§ **Required work**:
Wherever the string "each" shows up in the material below, copy that line.

§ **Data below**:
□ □ □
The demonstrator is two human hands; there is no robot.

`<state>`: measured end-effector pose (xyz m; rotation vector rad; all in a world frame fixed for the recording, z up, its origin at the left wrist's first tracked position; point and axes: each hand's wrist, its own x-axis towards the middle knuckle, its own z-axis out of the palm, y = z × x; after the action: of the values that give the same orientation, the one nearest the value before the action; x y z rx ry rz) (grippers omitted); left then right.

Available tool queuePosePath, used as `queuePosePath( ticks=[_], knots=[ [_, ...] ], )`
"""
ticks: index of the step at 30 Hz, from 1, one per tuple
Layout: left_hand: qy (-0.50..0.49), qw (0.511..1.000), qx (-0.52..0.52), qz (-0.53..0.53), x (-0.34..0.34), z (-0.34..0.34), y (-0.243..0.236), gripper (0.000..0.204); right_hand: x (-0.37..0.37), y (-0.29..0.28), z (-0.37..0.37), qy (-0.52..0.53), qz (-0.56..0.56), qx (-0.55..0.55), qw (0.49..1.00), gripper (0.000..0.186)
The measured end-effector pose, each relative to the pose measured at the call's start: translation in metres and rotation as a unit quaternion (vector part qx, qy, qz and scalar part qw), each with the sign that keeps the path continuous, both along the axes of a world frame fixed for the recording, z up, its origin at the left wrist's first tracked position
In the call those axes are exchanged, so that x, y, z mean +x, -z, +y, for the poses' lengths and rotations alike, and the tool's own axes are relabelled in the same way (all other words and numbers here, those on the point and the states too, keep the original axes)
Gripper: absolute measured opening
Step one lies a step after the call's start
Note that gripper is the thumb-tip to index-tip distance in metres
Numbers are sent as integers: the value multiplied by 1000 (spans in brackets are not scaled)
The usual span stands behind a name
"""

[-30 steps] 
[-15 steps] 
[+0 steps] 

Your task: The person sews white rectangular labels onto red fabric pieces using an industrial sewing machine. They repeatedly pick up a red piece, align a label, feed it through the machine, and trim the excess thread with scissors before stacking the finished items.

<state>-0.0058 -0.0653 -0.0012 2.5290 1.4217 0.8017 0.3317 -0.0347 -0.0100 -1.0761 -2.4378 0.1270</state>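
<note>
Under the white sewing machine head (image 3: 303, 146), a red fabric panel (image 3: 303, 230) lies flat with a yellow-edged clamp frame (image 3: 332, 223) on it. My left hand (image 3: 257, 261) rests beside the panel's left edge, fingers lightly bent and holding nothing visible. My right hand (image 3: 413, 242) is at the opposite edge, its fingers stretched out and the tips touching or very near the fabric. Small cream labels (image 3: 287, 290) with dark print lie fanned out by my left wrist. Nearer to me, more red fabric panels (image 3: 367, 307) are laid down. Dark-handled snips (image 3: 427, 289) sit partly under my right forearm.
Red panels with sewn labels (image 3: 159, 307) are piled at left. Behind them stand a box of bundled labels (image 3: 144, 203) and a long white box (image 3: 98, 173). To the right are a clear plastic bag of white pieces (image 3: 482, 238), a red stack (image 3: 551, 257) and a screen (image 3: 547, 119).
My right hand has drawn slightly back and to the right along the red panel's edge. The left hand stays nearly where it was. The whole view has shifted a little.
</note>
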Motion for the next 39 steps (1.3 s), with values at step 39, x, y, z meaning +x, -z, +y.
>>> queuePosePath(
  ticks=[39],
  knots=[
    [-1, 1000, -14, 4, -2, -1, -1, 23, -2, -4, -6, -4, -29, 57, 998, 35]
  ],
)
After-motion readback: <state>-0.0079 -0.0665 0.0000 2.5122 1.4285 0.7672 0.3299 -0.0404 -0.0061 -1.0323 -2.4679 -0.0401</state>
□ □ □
§ **Solution**:
`<state>`: measured end-effector pose (xyz m; rotation vector rad; all in a world frame fixed for the recording, z up, its origin at the left wrist's first tracked position; point and axes: each hand's wrist, its own x-axis towards the middle knuckle, its own z-axis out of the palm, y = z × x; after the action: of the values that give the same orientation, the one nearest the value before the action; x y z rx ry rz) (grippers omitted); left then right.
The measured end-effector pose, each relative to the pose measured at the call's start: translation in metres and rotation as a unit quaternion (vector part qx, qy, qz and scalar part qw), each with the sign that keeps the path continuous, both along the axes of a world frame fixed for the recording, z up, its origin at the left wrist's first tracked position

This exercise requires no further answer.